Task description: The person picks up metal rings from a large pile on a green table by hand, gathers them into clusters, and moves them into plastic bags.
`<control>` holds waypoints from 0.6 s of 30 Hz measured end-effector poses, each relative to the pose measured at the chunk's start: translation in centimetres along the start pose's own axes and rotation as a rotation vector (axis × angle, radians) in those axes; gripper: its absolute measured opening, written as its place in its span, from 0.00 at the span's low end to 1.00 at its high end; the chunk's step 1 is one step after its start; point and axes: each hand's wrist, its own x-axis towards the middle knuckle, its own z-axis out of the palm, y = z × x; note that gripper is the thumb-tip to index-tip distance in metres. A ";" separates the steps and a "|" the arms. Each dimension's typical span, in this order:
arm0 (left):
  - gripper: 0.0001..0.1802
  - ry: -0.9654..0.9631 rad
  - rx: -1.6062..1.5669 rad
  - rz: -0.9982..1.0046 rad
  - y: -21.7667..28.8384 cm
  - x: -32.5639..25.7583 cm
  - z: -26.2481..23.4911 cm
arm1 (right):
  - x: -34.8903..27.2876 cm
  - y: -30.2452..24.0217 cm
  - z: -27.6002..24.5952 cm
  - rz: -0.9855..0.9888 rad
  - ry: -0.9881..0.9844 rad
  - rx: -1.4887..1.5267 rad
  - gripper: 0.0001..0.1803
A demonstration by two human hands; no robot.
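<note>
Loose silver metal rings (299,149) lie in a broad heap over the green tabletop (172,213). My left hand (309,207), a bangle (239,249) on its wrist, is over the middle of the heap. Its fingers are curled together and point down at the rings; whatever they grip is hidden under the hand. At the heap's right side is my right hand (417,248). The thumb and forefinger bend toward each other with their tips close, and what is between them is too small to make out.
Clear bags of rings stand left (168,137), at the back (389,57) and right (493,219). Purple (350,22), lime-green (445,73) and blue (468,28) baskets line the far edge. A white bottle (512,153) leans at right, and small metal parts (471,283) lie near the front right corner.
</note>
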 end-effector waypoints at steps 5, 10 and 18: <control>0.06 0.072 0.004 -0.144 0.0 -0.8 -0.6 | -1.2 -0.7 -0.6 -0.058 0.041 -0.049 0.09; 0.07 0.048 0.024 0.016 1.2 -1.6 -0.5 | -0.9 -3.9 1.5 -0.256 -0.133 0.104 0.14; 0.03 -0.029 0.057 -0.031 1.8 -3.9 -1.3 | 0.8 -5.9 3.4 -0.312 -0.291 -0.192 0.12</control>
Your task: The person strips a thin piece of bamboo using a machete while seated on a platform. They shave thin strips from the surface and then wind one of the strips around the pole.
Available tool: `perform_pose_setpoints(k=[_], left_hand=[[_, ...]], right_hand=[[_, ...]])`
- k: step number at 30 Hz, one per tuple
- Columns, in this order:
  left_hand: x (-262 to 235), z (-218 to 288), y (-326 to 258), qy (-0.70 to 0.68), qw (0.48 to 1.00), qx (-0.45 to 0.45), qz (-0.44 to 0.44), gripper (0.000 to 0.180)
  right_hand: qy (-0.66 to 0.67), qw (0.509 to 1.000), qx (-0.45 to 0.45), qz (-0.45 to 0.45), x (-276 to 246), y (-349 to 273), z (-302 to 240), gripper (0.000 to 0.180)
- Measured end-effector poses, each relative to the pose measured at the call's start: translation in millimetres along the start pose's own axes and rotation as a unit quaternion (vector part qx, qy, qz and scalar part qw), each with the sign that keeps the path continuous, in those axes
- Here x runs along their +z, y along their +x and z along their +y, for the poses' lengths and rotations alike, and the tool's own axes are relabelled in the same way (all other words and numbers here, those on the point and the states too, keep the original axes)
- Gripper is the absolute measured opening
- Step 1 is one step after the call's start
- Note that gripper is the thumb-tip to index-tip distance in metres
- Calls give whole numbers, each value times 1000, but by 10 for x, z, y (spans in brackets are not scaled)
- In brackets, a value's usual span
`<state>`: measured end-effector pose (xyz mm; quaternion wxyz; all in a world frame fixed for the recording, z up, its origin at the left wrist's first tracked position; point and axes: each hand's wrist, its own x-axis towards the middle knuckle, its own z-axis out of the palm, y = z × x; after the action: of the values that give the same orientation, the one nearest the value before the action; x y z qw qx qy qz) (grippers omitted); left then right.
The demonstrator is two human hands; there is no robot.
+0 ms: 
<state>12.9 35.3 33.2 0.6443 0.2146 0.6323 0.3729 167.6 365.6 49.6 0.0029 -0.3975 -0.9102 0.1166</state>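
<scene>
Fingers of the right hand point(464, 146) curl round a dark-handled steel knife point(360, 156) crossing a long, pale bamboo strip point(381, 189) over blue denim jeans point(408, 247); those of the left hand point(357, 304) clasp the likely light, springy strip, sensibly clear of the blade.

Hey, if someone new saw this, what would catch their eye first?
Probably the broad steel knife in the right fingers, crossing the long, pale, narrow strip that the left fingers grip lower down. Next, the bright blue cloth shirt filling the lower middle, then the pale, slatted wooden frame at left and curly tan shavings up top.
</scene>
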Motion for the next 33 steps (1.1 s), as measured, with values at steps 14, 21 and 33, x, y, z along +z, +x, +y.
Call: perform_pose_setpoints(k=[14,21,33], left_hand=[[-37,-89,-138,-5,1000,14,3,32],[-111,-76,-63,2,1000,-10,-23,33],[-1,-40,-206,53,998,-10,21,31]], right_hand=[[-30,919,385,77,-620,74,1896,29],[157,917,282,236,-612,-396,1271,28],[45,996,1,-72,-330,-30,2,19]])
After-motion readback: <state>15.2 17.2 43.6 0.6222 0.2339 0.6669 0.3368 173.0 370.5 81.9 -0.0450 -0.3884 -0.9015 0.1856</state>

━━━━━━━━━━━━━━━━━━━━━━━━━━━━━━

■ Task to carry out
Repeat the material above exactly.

■ Task response
Task description: The person picks up metal rings from a large pile on a green table by hand, gathers them into clusters, and moves them into plastic bags.
`<control>` holds waypoints from 0.6 s of 30 Hz measured end-effector poses, each relative to the pose measured at the chunk's start: translation in centimetres along the start pose's own axes and rotation as a rotation vector (axis × angle, radians) in those axes; gripper: its absolute measured opening, written as its place in its span, from 0.00 at the span's low end to 1.00 at its high end; the chunk's step 1 is one step after its start; point and axes: each hand's wrist, its own x-axis towards the middle knuckle, its own z-axis out of the palm, y = z × x; note that gripper is the thumb-tip to index-tip distance in metres. A ";" separates the steps and a "|" the arms. Each dimension's typical span, in this order:
arm0 (left):
  - gripper: 0.0001..0.1802
  - ry: -0.9654..0.9631 rad
  - rx: -1.6062..1.5669 rad
  - rz: -0.9982..1.0046 rad
  - y: -21.7667..28.8384 cm
  - x: -32.5639..25.7583 cm
  - z: -26.2481..23.4911 cm
arm1 (right):
  - x: -34.8903..27.2876 cm
  - y: -30.2452..24.0217 cm
  - z: -27.6002..24.5952 cm
  - rz: -0.9855..0.9888 rad
  - ry: -0.9881..0.9844 rad
  - rx: -1.4887..1.5267 rad
  - gripper: 0.0001..0.1803
A demonstration by two human hands; no robot.
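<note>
Loose silver metal rings (299,149) lie in a broad heap over the green tabletop (172,213). My left hand (309,207), a bangle (239,249) on its wrist, is over the middle of the heap. Its fingers are curled together and point down at the rings; whatever they grip is hidden under the hand. At the heap's right side is my right hand (417,248). The thumb and forefinger bend toward each other with their tips close, and what is between them is too small to make out.
Clear bags of rings stand left (168,137), at the back (389,57) and right (493,219). Purple (350,22), lime-green (445,73) and blue (468,28) baskets line the far edge. A white bottle (512,153) leans at right, and small metal parts (471,283) lie near the front right corner.
</note>
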 end-effector waypoints at steps 5, 10 and 18: <control>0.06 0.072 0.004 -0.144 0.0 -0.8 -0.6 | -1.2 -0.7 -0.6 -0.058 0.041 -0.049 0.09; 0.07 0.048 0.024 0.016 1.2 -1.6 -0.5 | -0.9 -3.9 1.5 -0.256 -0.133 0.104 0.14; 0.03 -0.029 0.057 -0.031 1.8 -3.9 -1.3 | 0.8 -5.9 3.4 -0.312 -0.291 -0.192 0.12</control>
Your task: The person strips a thin piece of bamboo using a machete while seated on a platform. They shave thin strips from the surface and then wind one of the strips around the pole.
Available tool: `perform_pose_setpoints(k=[_], left_hand=[[_, ...]], right_hand=[[_, ...]])`
- k: step number at 30 Hz, one per tuple
- Columns, in this order:
  left_hand: x (-262 to 235), z (-218 to 288), y (-326 to 258), qy (-0.70 to 0.68), qw (0.48 to 1.00), qx (-0.45 to 0.45), qz (-0.44 to 0.44), gripper (0.000 to 0.180)
  right_hand: qy (-0.66 to 0.67), qw (0.509 to 1.000), qx (-0.45 to 0.45), qz (-0.45 to 0.45), x (-276 to 246), y (-349 to 273), z (-302 to 240), gripper (0.000 to 0.180)
- Measured end-effector poses, each relative to the pose measured at the call's start: translation in millimetres along the start pose's own axes and rotation as a unit quaternion (vector part qx, qy, qz and scalar part qw), each with the sign that keeps the path continuous, in those axes
- Here x runs along their +z, y along their +x and z along their +y, for the poses' lengths and rotations alike, and the tool's own axes are relabelled in the same way (all other words and numbers here, those on the point and the states too, keep the original axes)
- Gripper is the absolute measured opening
- Step 1 is one step after the call's start
- Note that gripper is the thumb-tip to index-tip distance in metres
- Calls give whole numbers, each value times 1000, but by 10 for x, z, y (spans in brackets are not scaled)
- In brackets, a value's usual span
`<state>`: measured end-effector pose (xyz mm; quaternion wxyz; all in a world frame fixed for the recording, z up, its origin at the left wrist's first tracked position; point and axes: each hand's wrist, its own x-axis towards the middle knuckle, its own z-axis out of the palm, y = z × x; after the action: of the values that give the same orientation, the one nearest the value before the action; x y z qw qx qy qz) (grippers omitted); left then right.
The demonstrator is two human hands; there is no robot.
+0 ms: 
<state>12.9 35.3 33.2 0.6443 0.2146 0.6323 0.3729 167.6 365.6 49.6 0.0029 -0.3975 -0.9102 0.1166</state>
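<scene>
Fingers of the right hand point(464, 146) curl round a dark-handled steel knife point(360, 156) crossing a long, pale bamboo strip point(381, 189) over blue denim jeans point(408, 247); those of the left hand point(357, 304) clasp the likely light, springy strip, sensibly clear of the blade.

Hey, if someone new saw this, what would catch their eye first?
Probably the broad steel knife in the right fingers, crossing the long, pale, narrow strip that the left fingers grip lower down. Next, the bright blue cloth shirt filling the lower middle, then the pale, slatted wooden frame at left and curly tan shavings up top.
</scene>
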Motion for the next 33 steps (1.1 s), as measured, with values at steps 14, 21 and 33, x, y, z along +z, +x, +y.
Call: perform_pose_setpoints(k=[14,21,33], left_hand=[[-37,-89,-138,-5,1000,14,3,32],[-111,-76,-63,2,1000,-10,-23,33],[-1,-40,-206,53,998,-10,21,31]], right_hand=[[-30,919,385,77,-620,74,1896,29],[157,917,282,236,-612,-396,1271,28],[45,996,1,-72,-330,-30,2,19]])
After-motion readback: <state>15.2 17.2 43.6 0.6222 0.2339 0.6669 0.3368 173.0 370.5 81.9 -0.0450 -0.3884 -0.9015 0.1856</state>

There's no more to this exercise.